« Pomodoro Pizza Action | Main | Sugar 'n' Xoi »

Ngu Vien Part III


I'm still ploughing my way, with great pleasure, through the menu at Ngu Vien. We've sat down for a stuffing at this table before here and here. The muzak-music selection at Ngu Vien sunk to a new low on this visit. In my mind's eye the musicians are part of a kidnapped band forced to grind through the most turgid of cellophane symphonies on the whim of a Kim-Jong-Il-alike, brains dulled day-in-day-out by the din. I can cope with Hell's backing band (just...) as we've yet to find a total bummer on the menu. And tonight is no different. We'll begin with the weakest link, pictured above, Ca Dieu Hung Hap Hanh (Steamed Sea bass with spring onions) 69,000VD. It was the dreariest dish, but it was still decent. Don't think it was actually sea bass, but what the hell, it was fresh enough, bags of greens sitting atop a metal plate on a paraffin flame. There's enough fish for two at a push. And with rice and greens, you'd be set for the evening. But, we needed more. Much more.

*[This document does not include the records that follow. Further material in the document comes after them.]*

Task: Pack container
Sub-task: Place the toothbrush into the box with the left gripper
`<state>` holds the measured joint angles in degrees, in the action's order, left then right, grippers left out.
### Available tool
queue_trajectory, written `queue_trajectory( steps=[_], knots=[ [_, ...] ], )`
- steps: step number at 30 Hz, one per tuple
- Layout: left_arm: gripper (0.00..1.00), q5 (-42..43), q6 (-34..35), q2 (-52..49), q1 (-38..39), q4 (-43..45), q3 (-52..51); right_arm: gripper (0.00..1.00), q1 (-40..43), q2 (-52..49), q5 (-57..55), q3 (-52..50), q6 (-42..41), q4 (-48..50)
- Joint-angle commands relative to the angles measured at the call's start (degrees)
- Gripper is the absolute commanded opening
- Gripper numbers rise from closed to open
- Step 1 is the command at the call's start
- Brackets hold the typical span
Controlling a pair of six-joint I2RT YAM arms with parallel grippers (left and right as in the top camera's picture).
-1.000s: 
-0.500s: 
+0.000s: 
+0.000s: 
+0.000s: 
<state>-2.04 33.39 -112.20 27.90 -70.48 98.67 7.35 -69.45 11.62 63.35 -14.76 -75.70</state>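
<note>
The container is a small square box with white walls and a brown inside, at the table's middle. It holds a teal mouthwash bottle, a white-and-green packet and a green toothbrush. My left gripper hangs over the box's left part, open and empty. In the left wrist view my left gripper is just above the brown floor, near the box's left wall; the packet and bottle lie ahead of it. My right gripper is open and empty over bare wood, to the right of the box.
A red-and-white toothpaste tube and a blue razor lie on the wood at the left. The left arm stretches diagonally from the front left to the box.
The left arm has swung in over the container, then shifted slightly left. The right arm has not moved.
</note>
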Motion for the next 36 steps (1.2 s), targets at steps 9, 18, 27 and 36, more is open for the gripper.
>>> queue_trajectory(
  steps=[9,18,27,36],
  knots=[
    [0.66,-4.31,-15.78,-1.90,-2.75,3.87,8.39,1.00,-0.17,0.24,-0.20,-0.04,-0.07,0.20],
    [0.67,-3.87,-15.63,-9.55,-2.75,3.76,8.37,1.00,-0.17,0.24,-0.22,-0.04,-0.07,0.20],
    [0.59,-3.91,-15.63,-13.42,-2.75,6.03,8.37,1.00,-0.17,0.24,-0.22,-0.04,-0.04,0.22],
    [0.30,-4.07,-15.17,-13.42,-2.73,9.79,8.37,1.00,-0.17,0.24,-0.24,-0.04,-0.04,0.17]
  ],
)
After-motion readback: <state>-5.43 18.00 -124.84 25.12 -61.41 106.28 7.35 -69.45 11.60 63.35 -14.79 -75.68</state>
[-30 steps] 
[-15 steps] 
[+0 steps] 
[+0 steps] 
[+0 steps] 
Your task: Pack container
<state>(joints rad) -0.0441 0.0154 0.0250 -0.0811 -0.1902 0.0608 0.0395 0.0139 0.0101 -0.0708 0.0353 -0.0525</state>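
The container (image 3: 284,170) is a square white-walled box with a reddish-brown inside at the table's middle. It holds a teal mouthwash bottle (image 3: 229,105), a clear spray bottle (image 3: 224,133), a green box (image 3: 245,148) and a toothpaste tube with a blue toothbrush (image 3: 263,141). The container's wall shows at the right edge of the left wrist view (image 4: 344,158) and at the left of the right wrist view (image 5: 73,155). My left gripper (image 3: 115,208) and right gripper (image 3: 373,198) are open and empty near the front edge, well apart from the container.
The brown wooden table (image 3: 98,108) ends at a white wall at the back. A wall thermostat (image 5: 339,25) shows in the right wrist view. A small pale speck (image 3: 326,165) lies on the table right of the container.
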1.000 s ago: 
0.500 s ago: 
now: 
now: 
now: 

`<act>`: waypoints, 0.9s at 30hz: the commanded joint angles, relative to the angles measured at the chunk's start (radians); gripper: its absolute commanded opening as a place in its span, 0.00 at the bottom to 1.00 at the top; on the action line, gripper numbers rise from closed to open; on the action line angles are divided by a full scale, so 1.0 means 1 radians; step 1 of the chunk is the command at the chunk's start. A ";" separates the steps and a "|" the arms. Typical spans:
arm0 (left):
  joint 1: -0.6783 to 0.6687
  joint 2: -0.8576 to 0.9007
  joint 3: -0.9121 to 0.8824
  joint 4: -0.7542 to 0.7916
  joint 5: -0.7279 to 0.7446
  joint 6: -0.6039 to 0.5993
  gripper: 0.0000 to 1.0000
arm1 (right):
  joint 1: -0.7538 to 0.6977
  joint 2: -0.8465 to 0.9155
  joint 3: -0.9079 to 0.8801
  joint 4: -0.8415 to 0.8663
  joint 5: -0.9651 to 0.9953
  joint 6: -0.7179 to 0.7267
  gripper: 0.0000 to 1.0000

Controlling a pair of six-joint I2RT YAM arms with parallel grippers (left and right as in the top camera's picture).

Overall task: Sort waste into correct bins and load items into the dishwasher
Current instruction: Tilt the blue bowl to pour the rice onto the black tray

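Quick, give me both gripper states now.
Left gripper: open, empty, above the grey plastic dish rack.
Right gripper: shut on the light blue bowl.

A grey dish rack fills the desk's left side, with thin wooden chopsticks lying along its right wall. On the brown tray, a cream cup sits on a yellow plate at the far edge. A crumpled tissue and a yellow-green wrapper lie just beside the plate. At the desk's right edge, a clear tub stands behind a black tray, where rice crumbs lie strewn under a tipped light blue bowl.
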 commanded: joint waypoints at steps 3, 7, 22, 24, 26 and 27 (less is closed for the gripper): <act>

Ngu Vien does two great salads, one with grapefruit and the one above, Goi Mit (Jackfruit Salad served with sesame rice cakes) 39,000VD. Be careful not to dollop all the nuoc mam (fish sauce) that comes with this dish on top of the jackfruit - you'll swallow more salt than the North Sea if you do. What makes this a winner is the subtle flavour and texture of the jackfruit. Half melting, half chewy. Couple that combo with the crisp crunch of the sesame cracker and it's a blindin' must try.


Next up is Muc Nuong Sate (Grilled Squid with Sate) 57,000VD. Squid is a risk in some Saigon restaurants, not here. It's as succulent as it looks in the snap above. Just as important is the sate. This is often a disaster in Vietnam, but again Ngu Vien come up with the right balance of sweetness and spicy zip. Good stuff.


Last up Canh Bo Nau Khe (Beef soup with carambola) 31,000VD. This is a sour soup, but not too sour. The carambola (or star fruit) is the main flavour enhancer adding that sourness. The beef's no great shakes, but the soup juice over rice with a smidgen of star fruit was a super end to yet another stuffing at Ngu Vien. View the business card and in Vietnamese.


TrackBack URL for this entry:

Listed below are links to weblogs that reference Ngu Vien Part III:

» Picks of the Week from Too Many Chefs
Each week, we pick three posts we particularly enjoyed over the last week from the vast community of excellent food bloggers. Maybe these posts were funny, maybe they were great recipes or a particularly well-written review of a restaurant. Maybe they... [Read More]


Hi Noodlepie,

All of it looks so wonderfully delicious! I'm especially interested in trying the jackfruit salad and that beef soup with starfruit. I love starfruit, I can just imagine how good it is.

Hi Noodlepie,

I love jackfruit and that salad sure looks interesting. What colour is the jackfruit? From the photograph it looks whitish while the ones I am familar with are yellow.

I love that jackfruit salad. There is something in the texture/taste that hints fleetingly at artichoke --- or am I imagining it?

Carambola soup --- is the green stuff star shredded fruit leaves, by any chance (I'm looking for a local source)? Or just cilantro? Thanks.

ST - to be honest I don't know. The jackfruit I see around town is yellow, but I'm guessing it's something in the prep. that turns it a different colour. It is served ever so slightly warm. ecr may know....

I know what you mean about the artichoke thing ecr, but this salad is very distinctive. I'd be intrested to know if any other countries made a salad out of jackfruit.

As for the carambola soup. Again, I don't know what the shreds are - should've asked. Excuse my igonrance, but what are fruit leaves? Are we talking a particular kind of fruit here? is this an American generic term for something?

Hi Noodlepie,
Thanks for the great pictures and reviews. I often read your blog during lunch time since it helps me swallow my cold, hard food here.
The jackfruit used for jackfruit salad is unripe, hence the whitish color. It is often boiled, drained, spiced up, and mixed with mint leaves, sesame seeds.
The yellow jackfruit is often the fully ripe one, the one that can eat fresh just as other fruit.

Thx Bao - that clears up a lorra queries about jackfruit. Very much appreciated.

Sorry --- I meant the leaves of the carambola.

Young jackfruit also makes a great curry.

The comments to this entry are closed.